▶ _Your instructions_
The data below is to be transcribed word for word; pictures are to be excluded.

▶ _Provided data_
----

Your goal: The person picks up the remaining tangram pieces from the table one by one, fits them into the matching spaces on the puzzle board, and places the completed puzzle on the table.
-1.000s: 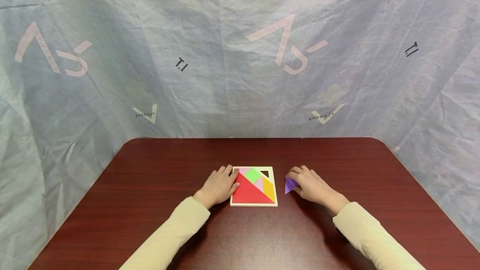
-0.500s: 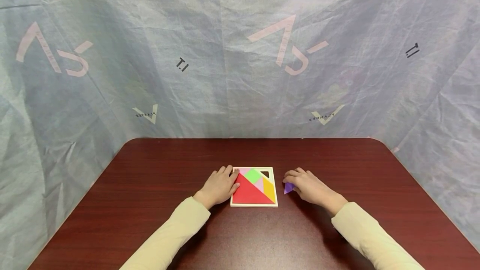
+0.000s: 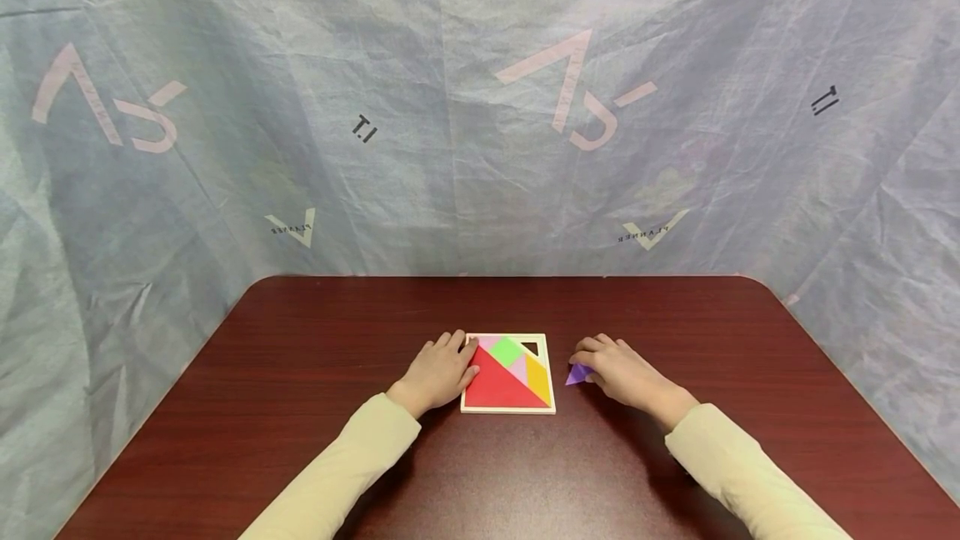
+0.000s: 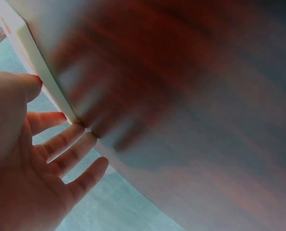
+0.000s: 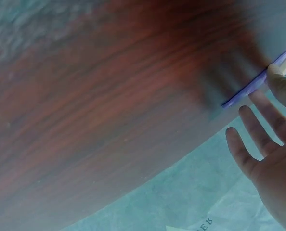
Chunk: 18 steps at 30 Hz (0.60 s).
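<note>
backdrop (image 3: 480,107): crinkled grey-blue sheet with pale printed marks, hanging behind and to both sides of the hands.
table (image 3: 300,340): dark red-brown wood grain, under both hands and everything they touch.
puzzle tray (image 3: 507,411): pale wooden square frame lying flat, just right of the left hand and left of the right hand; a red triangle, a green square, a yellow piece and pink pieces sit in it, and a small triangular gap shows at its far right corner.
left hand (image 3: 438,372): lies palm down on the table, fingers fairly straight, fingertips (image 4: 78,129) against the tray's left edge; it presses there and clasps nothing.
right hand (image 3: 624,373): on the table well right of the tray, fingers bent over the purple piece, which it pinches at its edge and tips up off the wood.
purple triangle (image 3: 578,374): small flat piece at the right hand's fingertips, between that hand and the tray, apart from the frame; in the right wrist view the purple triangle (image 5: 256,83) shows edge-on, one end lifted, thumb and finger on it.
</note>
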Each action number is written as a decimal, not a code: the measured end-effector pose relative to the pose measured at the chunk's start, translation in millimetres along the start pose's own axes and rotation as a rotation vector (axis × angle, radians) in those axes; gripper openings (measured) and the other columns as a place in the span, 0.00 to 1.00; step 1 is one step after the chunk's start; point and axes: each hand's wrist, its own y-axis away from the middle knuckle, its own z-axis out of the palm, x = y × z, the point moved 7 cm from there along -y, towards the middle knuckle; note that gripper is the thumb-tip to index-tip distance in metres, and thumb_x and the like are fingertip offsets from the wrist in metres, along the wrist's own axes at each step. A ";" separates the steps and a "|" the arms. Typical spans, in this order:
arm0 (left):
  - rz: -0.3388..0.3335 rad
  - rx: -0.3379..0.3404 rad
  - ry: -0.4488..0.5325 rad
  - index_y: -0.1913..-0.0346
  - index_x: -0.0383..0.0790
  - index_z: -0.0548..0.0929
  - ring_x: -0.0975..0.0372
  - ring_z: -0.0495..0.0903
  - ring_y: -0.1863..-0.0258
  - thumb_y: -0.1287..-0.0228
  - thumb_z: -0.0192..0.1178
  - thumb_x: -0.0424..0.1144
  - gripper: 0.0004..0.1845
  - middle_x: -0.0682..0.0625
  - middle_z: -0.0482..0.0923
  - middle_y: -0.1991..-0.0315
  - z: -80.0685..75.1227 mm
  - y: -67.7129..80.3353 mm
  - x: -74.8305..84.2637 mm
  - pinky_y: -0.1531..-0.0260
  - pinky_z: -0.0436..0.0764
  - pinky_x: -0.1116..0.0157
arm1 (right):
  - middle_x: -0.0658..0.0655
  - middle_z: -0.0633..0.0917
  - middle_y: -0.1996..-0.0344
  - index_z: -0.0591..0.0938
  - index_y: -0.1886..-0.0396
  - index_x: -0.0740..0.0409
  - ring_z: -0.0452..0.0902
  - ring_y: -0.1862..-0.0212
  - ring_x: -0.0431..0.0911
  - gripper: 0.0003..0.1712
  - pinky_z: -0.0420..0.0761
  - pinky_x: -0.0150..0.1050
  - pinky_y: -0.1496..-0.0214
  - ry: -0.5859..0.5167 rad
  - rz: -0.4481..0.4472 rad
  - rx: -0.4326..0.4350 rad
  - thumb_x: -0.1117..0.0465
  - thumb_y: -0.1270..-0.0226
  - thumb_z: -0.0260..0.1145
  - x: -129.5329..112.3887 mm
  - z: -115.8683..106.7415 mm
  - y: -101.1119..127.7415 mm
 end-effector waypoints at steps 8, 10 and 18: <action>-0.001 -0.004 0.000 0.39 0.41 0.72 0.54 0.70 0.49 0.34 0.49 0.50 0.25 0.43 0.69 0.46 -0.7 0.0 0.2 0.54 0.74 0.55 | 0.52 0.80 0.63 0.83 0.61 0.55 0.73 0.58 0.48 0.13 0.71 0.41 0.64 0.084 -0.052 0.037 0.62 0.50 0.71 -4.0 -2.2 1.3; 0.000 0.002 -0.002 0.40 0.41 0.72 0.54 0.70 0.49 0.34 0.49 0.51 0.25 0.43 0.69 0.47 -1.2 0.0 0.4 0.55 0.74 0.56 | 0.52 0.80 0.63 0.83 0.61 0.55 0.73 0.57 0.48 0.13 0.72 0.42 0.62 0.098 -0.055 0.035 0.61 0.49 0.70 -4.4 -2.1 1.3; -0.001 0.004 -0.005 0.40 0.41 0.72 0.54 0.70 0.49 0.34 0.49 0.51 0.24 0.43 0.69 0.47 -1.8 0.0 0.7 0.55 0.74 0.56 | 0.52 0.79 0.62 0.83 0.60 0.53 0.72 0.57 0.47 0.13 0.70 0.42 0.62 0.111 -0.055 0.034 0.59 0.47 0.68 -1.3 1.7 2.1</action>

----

▶ _Task response_
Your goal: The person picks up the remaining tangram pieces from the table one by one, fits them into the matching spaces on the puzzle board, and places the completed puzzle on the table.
-1.000s: 
-0.500s: 
+0.000s: 
+0.000s: 
+0.000s: 
Chunk: 18 steps at 30 Hz (0.60 s).
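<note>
backdrop (image 3: 480,107): crinkled grey-blue sheet with pale printed marks, hanging behind and to both sides of the hands.
table (image 3: 300,340): dark red-brown wood grain, under both hands and everything they touch.
puzzle tray (image 3: 507,411): pale wooden square frame lying flat, just right of the left hand and left of the right hand; a red triangle, a green square, a yellow piece and pink pieces sit in it, and a small triangular gap shows at its far right corner.
left hand (image 3: 438,372): lies palm down on the table, fingers fairly straight, fingertips (image 4: 78,129) against the tray's left edge; it presses there and clasps nothing.
right hand (image 3: 624,373): on the table well right of the tray, fingers bent over the purple piece, which it pinches at its edge and tips up off the wood.
purple triangle (image 3: 578,374): small flat piece at the right hand's fingertips, between that hand and the tray, apart from the frame; in the right wrist view the purple triangle (image 5: 256,83) shows edge-on, one end lifted, thumb and finger on it.
</note>
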Each action number is written as a decimal, not a code: the measured end-effector pose relative to the pose measured at the chunk's start, translation in millimetres along the start pose's own axes and rotation as a rotation vector (axis × angle, radians) in those axes; gripper openings (measured) and the other columns as a place in the span, 0.00 to 1.00; step 1 is one step after the chunk's start; point and axes: each hand's wrist, its own y-axis away from the middle knuckle, its own z-axis out of the palm, x = y × z, the point moved 7 cm from there along -y, towards the middle knuckle; note that gripper is the thumb-tip to index-tip distance in metres, and thumb_x and the like are fingertip offsets from the wrist in metres, along the wrist's own axes at each step. A ";" separates the steps and a "|" the arms. Typical spans, in this order:
arm0 (left):
  - rz: -0.3388..0.3335 rad
  - rx: -0.3379..0.3404 rad
  - ry: -0.4488..0.5325 rad
  - index_y: -0.1913..-0.0346
  - index_x: -0.0383..0.0790
  - index_z: -0.0548..0.0929
  - ring_x: -0.0975..0.0372
  - ring_z: -0.0495..0.0903
  - ring_y: -0.1863..-0.0258
  - thumb_y: -0.1287..-0.0228
  - thumb_z: -0.0192..0.1178
  - thumb_x: -0.0424..0.1144
  - gripper: 0.0004..0.1845
  - middle_x: -0.0682..0.0625
  - middle_z: -0.0482..0.0923
  - middle_y: -0.1991..-0.0315
  - z: -80.0685..75.1227 mm
  - y: -67.7129..80.3353 mm
  - x: -74.8305..84.2637 mm
  - pinky_y: -0.1531..-0.0260
  - pinky_z: -0.0436..0.0764
  - pinky_x: -0.1116..0.0157
arm1 (right):
  - middle_x: -0.0658..0.0655
  - middle_z: -0.0633..0.0917
  - middle_y: -0.1996..-0.0344
  - index_z: -0.0591..0.0938
  - index_y: -0.1886..-0.0396
  - index_x: -0.0740..0.0409
  - ring_z: -0.0452..0.0902
  - ring_y: -0.1862..-0.0212
  - ring_x: -0.0431..0.0911
  - gripper: 0.0003..0.1712
  - pinky_z: -0.0420..0.0761
  - pinky_x: -0.0150..0.1050
  - pinky_y: -0.1496..-0.0214
  - ry: -0.5859..0.5167 rad
  - rz: -0.4481..0.4472 rad
  - rx: -0.4326..0.4350 rad
  - thumb_x: -0.1117..0.0465
  - thumb_y: -0.1270..-0.0226
  - thumb_z: -0.0260..0.1145
  - x: -129.5329..112.3887 mm
  - z: -115.8683..106.7415 mm
  - y: -101.1119..127.7415 mm
 end-effector waypoints at steps 8, 10 and 18: <action>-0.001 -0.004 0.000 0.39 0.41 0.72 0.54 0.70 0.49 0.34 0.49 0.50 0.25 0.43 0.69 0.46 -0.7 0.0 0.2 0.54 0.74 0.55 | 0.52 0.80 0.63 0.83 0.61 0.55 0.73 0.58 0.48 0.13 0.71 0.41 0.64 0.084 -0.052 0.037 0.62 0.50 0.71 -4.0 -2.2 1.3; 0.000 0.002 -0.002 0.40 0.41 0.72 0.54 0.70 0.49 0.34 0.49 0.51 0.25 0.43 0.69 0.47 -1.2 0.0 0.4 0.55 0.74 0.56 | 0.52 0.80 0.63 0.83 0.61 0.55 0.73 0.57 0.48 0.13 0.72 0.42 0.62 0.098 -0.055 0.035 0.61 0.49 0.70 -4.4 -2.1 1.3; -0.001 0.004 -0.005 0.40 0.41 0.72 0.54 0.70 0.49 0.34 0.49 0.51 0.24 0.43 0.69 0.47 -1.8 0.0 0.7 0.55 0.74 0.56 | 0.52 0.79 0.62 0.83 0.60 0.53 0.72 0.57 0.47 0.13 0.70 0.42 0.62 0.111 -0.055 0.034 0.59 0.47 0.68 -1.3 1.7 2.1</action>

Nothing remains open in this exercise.